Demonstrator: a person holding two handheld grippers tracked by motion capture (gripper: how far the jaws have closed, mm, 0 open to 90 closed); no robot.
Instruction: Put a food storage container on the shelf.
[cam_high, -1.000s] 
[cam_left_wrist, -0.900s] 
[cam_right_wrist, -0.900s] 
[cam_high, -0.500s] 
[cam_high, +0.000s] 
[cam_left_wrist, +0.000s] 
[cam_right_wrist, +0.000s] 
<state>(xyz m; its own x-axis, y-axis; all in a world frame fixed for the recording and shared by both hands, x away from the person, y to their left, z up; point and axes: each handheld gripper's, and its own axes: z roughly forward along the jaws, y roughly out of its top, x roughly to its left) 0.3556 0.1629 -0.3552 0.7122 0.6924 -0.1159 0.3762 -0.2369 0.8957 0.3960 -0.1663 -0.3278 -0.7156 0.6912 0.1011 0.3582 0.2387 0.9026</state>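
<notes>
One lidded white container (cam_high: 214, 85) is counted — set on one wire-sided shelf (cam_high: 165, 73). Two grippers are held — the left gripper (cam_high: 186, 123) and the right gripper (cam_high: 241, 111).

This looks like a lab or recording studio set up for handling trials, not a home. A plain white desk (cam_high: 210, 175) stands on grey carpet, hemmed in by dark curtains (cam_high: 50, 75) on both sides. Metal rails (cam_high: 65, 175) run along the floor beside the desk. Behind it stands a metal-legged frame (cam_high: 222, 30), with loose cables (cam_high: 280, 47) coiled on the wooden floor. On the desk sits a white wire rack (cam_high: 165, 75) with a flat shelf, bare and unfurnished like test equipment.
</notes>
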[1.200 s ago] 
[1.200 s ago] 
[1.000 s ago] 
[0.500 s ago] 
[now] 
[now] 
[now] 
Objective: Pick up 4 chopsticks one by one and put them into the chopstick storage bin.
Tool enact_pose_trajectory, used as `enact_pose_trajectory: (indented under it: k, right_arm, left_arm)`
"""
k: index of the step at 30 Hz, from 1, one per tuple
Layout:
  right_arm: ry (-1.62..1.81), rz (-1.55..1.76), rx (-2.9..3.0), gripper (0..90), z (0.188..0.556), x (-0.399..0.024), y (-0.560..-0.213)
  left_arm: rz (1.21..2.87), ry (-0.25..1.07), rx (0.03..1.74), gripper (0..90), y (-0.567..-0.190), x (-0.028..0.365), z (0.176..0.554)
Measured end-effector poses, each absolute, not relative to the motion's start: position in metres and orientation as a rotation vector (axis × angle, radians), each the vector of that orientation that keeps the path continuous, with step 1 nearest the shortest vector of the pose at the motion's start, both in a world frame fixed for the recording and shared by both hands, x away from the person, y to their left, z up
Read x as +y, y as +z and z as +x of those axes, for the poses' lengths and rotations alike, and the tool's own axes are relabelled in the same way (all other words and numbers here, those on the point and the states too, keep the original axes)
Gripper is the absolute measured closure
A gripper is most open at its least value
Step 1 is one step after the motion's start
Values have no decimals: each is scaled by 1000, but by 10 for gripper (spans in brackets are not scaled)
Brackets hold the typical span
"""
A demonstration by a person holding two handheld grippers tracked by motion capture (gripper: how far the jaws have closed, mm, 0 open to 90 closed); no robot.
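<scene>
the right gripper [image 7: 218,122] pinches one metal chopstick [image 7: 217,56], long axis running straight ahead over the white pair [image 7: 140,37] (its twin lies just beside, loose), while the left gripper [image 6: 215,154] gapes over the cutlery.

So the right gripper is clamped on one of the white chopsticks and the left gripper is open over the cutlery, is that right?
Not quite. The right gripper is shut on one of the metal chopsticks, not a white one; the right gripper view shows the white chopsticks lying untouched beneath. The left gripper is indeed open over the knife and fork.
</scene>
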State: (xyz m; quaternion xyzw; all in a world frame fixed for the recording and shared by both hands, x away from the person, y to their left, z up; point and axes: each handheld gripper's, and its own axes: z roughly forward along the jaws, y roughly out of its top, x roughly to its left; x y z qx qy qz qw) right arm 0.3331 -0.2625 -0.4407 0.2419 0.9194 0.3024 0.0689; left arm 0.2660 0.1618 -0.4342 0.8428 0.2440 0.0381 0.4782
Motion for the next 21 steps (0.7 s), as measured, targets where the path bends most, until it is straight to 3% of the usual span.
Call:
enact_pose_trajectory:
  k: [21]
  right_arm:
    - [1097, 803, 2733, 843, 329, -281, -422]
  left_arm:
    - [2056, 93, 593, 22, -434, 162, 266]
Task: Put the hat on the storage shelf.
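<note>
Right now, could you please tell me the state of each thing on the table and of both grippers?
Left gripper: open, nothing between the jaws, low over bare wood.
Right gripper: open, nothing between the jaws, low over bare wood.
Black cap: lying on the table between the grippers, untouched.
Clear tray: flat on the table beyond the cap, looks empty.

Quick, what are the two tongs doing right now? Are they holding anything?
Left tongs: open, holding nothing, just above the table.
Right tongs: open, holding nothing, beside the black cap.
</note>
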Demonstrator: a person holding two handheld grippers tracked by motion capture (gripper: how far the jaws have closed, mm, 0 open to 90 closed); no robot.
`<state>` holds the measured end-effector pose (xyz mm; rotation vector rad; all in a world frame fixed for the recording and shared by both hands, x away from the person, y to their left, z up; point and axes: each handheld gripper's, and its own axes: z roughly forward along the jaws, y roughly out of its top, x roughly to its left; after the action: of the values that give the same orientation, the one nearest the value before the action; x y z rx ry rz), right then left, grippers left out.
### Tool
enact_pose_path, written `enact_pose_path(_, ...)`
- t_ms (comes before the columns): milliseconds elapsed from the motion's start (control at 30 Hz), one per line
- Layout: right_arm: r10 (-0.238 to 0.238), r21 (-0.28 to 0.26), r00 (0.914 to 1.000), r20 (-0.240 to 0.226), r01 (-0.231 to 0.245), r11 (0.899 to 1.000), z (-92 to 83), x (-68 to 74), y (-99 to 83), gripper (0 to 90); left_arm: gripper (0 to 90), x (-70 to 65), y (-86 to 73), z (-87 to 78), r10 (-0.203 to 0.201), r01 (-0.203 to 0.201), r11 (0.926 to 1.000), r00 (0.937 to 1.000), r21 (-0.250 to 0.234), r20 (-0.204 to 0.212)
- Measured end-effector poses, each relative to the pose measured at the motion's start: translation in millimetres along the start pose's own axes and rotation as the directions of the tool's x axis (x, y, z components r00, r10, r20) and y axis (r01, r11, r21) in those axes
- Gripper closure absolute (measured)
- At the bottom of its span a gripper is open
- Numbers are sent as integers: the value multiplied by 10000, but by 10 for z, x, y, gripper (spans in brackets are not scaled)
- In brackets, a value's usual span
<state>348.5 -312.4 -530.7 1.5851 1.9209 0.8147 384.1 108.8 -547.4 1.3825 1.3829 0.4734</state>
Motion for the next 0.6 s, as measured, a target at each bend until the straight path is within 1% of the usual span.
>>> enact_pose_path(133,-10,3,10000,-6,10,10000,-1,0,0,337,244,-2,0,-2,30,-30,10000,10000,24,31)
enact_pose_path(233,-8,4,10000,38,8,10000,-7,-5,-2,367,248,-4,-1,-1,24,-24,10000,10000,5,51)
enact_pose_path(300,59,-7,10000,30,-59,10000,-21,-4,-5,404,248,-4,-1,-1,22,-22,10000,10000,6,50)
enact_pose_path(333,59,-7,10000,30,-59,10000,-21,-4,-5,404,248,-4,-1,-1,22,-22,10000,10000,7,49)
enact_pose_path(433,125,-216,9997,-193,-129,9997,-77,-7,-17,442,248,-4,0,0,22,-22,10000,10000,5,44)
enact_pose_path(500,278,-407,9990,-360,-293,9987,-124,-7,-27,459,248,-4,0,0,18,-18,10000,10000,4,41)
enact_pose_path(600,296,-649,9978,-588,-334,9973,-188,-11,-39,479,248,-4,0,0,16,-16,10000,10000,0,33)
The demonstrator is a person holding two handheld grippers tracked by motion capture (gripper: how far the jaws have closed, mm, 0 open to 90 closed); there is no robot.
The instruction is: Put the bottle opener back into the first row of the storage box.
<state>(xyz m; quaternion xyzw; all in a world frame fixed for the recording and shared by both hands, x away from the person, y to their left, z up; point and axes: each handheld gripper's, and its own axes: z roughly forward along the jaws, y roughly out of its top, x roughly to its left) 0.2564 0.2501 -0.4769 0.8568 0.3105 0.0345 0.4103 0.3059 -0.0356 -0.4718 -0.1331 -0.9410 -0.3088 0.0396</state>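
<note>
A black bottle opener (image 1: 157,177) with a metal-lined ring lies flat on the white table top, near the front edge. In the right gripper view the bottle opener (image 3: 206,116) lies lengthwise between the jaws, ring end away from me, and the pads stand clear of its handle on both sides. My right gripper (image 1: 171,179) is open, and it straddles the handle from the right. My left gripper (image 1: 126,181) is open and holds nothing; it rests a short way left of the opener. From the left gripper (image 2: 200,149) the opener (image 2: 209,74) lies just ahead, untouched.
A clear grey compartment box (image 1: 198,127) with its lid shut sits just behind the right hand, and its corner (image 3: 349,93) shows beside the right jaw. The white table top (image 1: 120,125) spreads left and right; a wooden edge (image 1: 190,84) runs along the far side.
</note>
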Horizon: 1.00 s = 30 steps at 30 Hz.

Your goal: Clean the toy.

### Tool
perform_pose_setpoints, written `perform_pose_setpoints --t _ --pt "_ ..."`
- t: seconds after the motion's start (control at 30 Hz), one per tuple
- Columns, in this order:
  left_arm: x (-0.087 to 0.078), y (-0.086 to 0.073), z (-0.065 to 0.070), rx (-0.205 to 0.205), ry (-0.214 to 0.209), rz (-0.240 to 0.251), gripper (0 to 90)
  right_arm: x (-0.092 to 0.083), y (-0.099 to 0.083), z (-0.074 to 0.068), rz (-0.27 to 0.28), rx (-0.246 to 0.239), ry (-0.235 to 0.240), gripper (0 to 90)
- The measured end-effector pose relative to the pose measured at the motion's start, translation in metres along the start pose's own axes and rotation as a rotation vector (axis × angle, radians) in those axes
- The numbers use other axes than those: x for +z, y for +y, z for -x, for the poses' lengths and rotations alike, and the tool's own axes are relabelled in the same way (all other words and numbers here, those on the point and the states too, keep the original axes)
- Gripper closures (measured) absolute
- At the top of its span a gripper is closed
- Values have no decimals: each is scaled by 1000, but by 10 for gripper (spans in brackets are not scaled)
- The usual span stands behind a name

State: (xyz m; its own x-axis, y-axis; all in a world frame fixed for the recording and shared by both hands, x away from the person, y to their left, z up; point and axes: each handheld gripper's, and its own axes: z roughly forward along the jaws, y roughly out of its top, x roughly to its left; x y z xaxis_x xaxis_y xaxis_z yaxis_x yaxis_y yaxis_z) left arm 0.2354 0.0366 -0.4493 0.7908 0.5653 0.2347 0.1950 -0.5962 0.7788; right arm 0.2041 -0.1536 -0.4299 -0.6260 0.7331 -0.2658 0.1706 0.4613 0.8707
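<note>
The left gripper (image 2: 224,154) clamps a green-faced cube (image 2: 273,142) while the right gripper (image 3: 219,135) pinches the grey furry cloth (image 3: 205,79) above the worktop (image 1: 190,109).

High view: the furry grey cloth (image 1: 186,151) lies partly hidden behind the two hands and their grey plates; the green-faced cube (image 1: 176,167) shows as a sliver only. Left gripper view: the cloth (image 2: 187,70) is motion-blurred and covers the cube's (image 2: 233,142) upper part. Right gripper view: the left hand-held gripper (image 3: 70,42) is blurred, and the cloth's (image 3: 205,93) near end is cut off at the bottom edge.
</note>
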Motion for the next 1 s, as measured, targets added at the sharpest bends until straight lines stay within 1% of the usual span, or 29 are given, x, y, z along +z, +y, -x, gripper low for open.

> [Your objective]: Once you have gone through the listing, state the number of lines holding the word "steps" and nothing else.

> [Result]: 2